Coiled tubing is used in maintenance tasks on completed oil and gas wells and drilling of new wells. End connectors can be used to attach tools, such as a drill motor with bit, jetting nozzles, packers, etc, to the end of the coiled tubing. The tools can then be run into the well and operated on the coiled tubing.
There are two basic types of end connectors for coiled tubing: internal connectors, such as dimple connectors; and external connectors, such as grapple connectors. Internal connectors include a shaft that fits inside the end of the coiled tubing. The coiled tubing can then be crimped to provide a dimpled profile for the pipe and the internal shaft so that the connector grips tight and won't come off the coiled tubing.
External connectors are often used for deploying tools into wells. External connectors include, for example, “grapple connectors” or “slip connectors”. They have an external housing that contains profiled segments with teeth that bite into the outside of coiled tubing, thereby holding the external connector in place on the coiled tubing. One grapple connector is known to include both an outer housing and an inner sleeve. The inner sleeve supports the coiled tubing and allows the teeth of the outer housing to bite more firmly into the end of the coiled tubing when the outer sleeve is tightened around the end of the coiled tubing, thereby improving the connection between coiled tubing and connector. This grapple connector is made by BJ Services Company LLC, and is marketed under the name GRAPPLE FM CONNECTOR.
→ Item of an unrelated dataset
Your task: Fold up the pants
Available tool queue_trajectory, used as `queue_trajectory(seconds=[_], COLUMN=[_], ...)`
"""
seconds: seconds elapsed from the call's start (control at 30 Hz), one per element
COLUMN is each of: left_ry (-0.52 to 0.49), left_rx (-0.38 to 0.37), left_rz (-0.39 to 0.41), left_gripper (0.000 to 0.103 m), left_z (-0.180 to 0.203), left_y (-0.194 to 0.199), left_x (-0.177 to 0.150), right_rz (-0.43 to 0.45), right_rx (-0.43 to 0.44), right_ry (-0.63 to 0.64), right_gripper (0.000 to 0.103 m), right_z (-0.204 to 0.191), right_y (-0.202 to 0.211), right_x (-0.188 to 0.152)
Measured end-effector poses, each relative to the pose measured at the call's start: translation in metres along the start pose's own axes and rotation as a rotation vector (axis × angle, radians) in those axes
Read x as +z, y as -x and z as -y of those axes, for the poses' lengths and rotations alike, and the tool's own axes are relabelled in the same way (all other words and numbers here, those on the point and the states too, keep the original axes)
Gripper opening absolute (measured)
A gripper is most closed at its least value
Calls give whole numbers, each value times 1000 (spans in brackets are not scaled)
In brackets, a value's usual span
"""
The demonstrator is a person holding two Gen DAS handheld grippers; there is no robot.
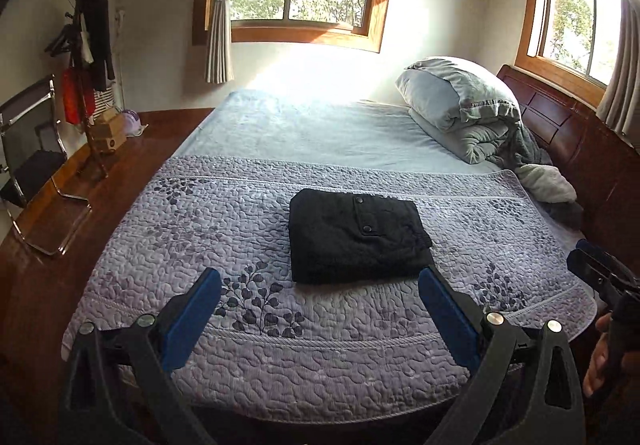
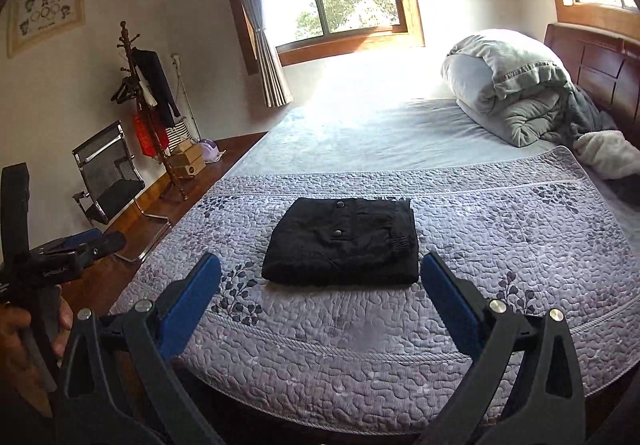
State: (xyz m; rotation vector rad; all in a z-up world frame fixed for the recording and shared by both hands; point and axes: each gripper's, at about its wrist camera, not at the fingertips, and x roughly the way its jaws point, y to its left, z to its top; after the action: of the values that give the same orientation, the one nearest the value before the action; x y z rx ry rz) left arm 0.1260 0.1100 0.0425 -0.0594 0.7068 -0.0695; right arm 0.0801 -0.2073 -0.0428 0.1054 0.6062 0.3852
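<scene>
Your pants lie folded into a compact black rectangle near the middle of the quilted purple coverlet, snap buttons facing up, elastic cuff bunched at the right edge. In the right wrist view the same bundle sits flat, edges roughly square. Judged done, or very nearly.

Risk: little remains. The top layers look thick and springy, so the cuff side could creep open if left unpressed. If you dip a gripper back in, a finger could snag the near edge and undo the stack.

Left gripper: jaws spread wide, nothing between the blue pads, held above the coverlet short of the pants. Right gripper: jaws likewise at full spread, empty, touching nothing.

Beyond: rolled grey bedding by the headboard.
</scene>
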Motion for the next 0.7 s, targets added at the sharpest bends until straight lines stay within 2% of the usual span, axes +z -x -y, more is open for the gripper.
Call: queue_trajectory(seconds=[0.13,0.27,0.43,0.53,0.7], left_ry=[24,-2,6,-25,-21], left_rx=[-54,11,34,111,71], left_rz=[30,65,73,96,98], left_gripper=[99,99,99,99,99], left_z=[6,14,17,23,30], left_y=[26,44,59,68,82], left_x=[-8,-17,-21,-23,-25], right_rz=[19,19,13,17,27], right_rx=[9,-3,-1,-19,-66], right_ry=[11,25,17,44,93], right_gripper=[100,100,100,100,100], right_z=[-12,-17,-23,-31,-39], right_y=[15,21,29,36,48], right_x=[-7,-15,-22,-22,-17])
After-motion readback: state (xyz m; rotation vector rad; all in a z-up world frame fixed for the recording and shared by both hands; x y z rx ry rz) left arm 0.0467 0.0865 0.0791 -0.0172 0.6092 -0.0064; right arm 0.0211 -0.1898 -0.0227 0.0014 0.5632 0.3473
When running a tool attached to coiled tubing via internal or external connectors, there is a risk that the tool will get stuck in the well. To address this problem, coiled tubing downhole tool assemblies having a diameter greater than that of the coiled tubing often include a hydraulic disconnect. The hydraulic disconnect is attached between the end connector and the tool and includes a piston held in place by a shear pin. In the event the tool becomes stuck, a ball can be pumped down through the coiled tubing and into the hydraulic disconnect. The ball lands on a ball seat of the piston thereby blocking flow through the coiled tubing. Sufficient hydraulic pressure can then be applied to sheer the sheer pin, allowing the piston to slide down and disengage the ‘dogs’ holding the tool together with the result that the tool disconnects from the coiled tubing.
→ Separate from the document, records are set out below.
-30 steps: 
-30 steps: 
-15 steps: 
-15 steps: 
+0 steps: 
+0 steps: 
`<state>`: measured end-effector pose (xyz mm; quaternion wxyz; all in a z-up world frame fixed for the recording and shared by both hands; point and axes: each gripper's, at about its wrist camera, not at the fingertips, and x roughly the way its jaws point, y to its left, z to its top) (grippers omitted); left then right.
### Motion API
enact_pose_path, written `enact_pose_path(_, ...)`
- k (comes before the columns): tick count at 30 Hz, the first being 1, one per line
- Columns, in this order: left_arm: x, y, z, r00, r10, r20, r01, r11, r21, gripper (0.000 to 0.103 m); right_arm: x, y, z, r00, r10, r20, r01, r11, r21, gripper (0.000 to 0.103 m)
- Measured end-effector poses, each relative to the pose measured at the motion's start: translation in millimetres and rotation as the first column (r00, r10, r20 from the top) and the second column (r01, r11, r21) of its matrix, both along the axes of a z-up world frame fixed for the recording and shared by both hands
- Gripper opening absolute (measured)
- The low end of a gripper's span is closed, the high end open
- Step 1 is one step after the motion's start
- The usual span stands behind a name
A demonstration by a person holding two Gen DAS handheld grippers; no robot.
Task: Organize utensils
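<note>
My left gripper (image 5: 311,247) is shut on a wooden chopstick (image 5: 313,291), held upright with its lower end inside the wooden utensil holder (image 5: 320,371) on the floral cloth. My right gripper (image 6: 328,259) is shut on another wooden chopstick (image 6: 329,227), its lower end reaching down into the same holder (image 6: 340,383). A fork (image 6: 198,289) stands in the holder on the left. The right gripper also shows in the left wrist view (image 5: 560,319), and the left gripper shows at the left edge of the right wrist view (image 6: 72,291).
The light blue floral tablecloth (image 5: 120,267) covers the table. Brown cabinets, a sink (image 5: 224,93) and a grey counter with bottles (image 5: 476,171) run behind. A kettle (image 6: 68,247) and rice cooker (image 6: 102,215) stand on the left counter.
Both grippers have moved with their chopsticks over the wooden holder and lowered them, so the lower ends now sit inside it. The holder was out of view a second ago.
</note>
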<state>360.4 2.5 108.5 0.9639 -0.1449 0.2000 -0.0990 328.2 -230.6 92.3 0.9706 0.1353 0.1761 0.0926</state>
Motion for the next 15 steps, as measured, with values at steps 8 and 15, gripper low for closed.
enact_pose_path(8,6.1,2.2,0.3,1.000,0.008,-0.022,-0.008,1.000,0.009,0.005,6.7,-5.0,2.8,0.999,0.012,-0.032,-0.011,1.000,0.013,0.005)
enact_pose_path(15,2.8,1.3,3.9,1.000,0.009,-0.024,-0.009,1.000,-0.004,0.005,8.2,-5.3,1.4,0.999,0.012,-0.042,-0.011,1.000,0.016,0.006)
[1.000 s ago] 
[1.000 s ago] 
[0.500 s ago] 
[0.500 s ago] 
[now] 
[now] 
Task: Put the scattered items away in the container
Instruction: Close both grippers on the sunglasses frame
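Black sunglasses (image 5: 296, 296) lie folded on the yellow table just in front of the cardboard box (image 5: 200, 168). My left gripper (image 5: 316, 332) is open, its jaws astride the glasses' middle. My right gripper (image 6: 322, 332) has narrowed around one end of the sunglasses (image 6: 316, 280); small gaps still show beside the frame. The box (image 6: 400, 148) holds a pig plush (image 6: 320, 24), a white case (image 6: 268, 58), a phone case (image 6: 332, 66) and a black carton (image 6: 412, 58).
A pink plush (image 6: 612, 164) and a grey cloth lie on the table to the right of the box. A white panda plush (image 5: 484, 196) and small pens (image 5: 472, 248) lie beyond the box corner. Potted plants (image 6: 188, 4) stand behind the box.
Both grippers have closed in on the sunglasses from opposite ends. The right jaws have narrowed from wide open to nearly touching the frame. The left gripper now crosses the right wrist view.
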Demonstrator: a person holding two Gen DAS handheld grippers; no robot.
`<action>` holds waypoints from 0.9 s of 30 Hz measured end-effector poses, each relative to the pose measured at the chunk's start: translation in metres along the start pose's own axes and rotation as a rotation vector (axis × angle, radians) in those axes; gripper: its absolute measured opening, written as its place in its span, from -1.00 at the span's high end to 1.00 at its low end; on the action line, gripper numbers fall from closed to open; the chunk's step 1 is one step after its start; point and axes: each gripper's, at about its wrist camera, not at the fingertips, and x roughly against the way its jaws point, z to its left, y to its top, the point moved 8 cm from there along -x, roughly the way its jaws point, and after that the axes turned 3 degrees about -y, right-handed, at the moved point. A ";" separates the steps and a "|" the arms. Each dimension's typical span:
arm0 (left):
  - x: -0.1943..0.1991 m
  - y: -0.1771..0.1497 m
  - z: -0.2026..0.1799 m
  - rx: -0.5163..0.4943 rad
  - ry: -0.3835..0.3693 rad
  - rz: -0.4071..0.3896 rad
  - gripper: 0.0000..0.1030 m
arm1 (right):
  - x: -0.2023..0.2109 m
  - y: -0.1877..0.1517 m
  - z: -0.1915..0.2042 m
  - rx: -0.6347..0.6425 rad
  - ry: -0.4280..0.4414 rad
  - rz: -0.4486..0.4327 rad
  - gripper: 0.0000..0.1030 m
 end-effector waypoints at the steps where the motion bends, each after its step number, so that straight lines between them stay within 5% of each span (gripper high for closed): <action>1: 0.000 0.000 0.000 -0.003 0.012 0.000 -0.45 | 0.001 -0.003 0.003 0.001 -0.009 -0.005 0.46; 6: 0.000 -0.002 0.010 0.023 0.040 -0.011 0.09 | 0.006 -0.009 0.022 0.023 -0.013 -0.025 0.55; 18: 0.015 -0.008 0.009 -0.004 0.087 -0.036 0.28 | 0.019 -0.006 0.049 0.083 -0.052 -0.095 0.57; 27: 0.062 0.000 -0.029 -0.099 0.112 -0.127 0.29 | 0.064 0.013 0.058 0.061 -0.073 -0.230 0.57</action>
However, in some cases the coiled tubing remains stuck after disconnecting the tool. For example, this can occur where the coiled tubing is hung up in the well at the end connector. The solution for this problem is to kill the well and cut the coiled tubing on surface. A severing tool can then be run from the surface through the coiled tubing on electric line. The severing tool can be, for example, a plasma cutting tool or a shaped explosive charge, which is used to cut the coiled tubing above the end connector, thereby freeing the coiled tubing. However, this solution is problematic for several reasons. Killing the well can potentially cause damage to the well, is time consuming, and results in lost production until the well is brought back on stream. Further, cutting the coiled tubing string at the surface can potentially render the string too short to be reused in the well, thereby requiring deployment of a new tubing string, which can be costly.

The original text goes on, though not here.